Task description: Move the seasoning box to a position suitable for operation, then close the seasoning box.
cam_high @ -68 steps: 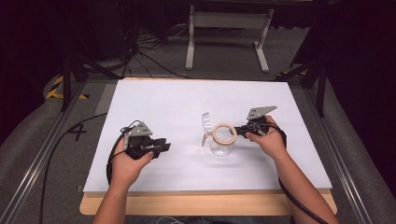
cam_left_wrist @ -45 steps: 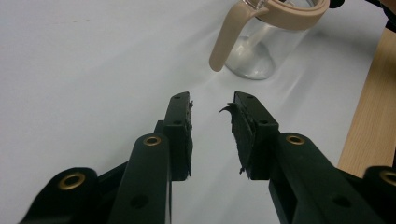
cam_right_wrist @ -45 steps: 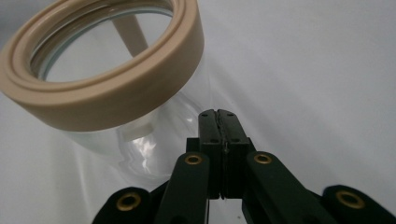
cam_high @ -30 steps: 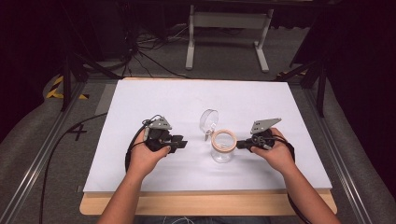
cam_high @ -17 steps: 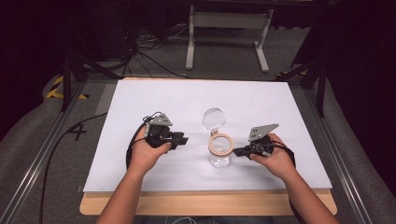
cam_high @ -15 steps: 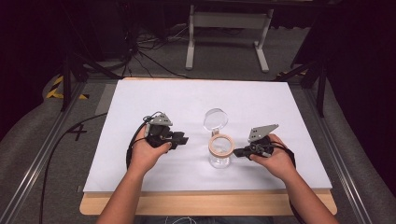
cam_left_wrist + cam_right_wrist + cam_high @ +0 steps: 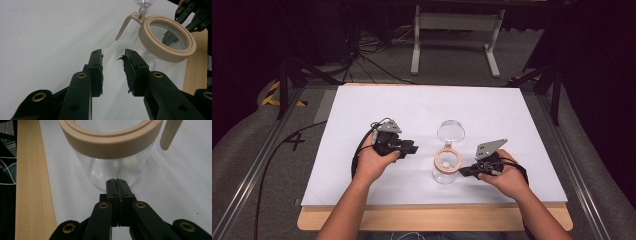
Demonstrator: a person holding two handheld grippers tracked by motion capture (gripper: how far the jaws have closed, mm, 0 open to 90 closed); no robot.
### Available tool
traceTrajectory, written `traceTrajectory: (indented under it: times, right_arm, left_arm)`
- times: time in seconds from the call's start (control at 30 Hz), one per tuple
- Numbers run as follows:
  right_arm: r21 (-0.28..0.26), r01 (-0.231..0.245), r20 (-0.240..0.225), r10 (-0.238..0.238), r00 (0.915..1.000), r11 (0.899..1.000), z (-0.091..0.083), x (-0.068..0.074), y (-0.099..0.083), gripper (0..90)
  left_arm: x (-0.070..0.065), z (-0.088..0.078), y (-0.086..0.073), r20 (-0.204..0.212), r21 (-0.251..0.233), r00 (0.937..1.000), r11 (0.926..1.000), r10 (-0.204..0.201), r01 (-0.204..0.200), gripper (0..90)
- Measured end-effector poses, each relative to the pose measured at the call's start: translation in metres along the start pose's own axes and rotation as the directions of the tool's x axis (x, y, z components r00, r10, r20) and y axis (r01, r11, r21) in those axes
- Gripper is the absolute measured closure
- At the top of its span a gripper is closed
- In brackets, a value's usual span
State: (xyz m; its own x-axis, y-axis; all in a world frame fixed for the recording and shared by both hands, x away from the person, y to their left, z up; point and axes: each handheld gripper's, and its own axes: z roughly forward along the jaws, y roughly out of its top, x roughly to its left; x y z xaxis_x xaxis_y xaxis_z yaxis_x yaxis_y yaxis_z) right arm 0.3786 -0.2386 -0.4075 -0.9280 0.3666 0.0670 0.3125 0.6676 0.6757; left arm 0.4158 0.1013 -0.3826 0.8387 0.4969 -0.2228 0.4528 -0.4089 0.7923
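So from my seat I count one jar [image 7: 447,167], two grippers, one white sheet [image 7: 422,107] and one wooden table [image 7: 432,218] poking out under it along the near edge.

The jar is clear glass or plastic, can't tell which, round body, standing upright near the middle of the sheet, a bit toward the near side. It has a thick beige collar [image 7: 167,38] around the mouth, smooth and matte looking, with a curved beige lever [image 7: 124,24] sticking off one side. A round clear lid [image 7: 451,130] is swung open behind it, hanging off the collar by a small hinge.

Left gripper [image 7: 113,70]: black jaws spread apart with nothing between them, pointing at the jar from its left, not touching it. The pads [image 7: 98,72] look rough and frayed at the edges. Brass rivets on the arms.

Right gripper [image 7: 117,185]: jaws pressed flat together, nothing in them as far as I can see, tips just beside the jar's clear wall low down. Whether they actually touch the wall, I can't tell.

The sheet is plain, smooth, rectangular. The table edge is light wood with visible grain.
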Motion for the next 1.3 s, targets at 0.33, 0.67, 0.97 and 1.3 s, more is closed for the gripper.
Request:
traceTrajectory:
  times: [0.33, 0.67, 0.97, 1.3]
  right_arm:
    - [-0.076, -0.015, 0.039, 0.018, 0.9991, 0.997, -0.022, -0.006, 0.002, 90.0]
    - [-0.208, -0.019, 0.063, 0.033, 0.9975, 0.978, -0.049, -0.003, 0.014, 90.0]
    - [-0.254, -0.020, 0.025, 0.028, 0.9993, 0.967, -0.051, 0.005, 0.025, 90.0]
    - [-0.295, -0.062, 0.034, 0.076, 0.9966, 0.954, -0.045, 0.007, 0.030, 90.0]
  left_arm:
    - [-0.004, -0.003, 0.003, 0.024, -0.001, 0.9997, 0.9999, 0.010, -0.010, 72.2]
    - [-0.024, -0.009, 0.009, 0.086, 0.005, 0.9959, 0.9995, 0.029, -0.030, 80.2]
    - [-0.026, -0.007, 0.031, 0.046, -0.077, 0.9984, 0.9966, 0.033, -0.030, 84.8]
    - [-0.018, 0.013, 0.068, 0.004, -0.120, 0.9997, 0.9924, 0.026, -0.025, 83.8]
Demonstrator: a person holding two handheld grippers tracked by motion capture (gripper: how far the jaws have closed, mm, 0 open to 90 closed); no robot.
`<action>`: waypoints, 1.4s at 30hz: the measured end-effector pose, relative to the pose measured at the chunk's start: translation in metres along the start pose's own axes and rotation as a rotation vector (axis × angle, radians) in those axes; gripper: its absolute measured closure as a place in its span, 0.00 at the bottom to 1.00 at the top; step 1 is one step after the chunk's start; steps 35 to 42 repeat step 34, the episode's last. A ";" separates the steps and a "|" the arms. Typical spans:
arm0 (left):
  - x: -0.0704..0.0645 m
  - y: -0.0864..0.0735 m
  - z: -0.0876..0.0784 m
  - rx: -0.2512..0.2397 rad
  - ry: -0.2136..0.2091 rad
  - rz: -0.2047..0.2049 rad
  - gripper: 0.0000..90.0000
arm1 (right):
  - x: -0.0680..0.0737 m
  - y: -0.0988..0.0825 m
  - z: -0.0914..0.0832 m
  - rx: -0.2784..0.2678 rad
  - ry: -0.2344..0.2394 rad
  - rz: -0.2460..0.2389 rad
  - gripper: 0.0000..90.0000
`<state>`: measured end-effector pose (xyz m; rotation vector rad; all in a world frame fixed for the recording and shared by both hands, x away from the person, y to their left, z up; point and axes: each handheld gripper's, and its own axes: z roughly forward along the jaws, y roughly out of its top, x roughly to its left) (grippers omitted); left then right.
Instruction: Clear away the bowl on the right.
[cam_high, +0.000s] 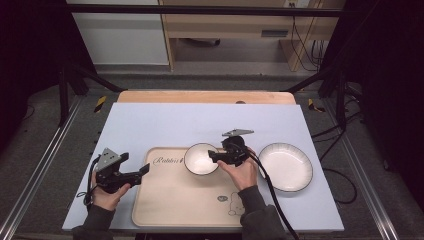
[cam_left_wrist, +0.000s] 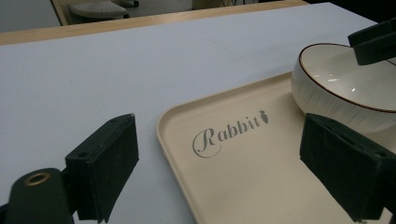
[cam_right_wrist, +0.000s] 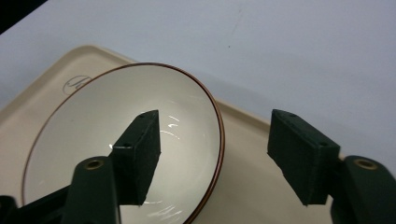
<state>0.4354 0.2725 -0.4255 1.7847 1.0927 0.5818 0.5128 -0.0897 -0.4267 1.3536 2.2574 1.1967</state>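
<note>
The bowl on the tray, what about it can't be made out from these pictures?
- Bowl base: hidden by its own wall in the high view, so its footing on the tray can't be checked.
- Right rim: covered by the right hand-held gripper in the high view.
- Near side: cut off by the bottom edge in the right gripper view.

Bowl (cam_right_wrist: 93, 154), right gripper view: near side cut off by the bottom edge; part of the inside hidden behind one jaw of my right tool (cam_right_wrist: 219, 158).
Bowl, left gripper view: right side cut off by the frame edge.
Tray (cam_high: 170, 200), high view: right front corner covered by my sleeve; the small print there too small to tell.
Tray lettering, right gripper view: mostly hidden behind the bowl's rim.
Surface (cam_high: 150, 125), high view: front edge cut off at the bottom.
</note>
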 end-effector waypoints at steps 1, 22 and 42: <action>0.000 0.000 0.000 -0.001 0.000 0.000 0.12 | 0.000 0.001 -0.003 -0.009 -0.001 -0.007 0.33; 0.002 0.000 -0.002 -0.010 0.004 -0.011 0.12 | -0.026 -0.032 -0.088 -0.283 -0.008 -0.062 0.16; 0.005 -0.004 0.001 0.007 0.013 -0.018 0.13 | -0.042 -0.058 -0.101 -0.289 -0.058 -0.071 0.14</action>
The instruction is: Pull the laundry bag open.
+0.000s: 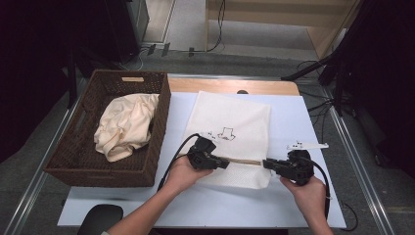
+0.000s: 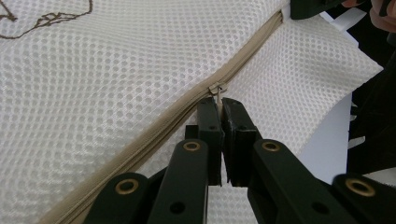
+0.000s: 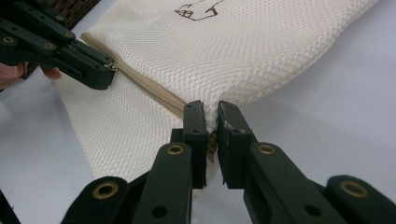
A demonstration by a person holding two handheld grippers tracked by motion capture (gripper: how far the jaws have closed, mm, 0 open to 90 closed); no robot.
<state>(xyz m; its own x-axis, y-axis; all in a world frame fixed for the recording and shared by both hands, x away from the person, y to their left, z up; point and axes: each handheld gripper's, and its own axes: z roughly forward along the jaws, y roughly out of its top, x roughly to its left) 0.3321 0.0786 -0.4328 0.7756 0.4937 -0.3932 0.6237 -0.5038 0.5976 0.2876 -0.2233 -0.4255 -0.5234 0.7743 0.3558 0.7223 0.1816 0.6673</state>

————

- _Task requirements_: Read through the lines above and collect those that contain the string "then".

- _Completed task_:
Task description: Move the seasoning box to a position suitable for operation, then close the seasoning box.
`<state>`: measured end-effector pose (xyz m; rotation vector rad; all in a world frame fixed for the recording and shared by both hands, x away from the person, y to their left, z up; point and axes: each handheld gripper's, and its own axes: z roughly forward along the jaws, y roughly out of its top, x roughly to its left) (grippers omitted); left then right.

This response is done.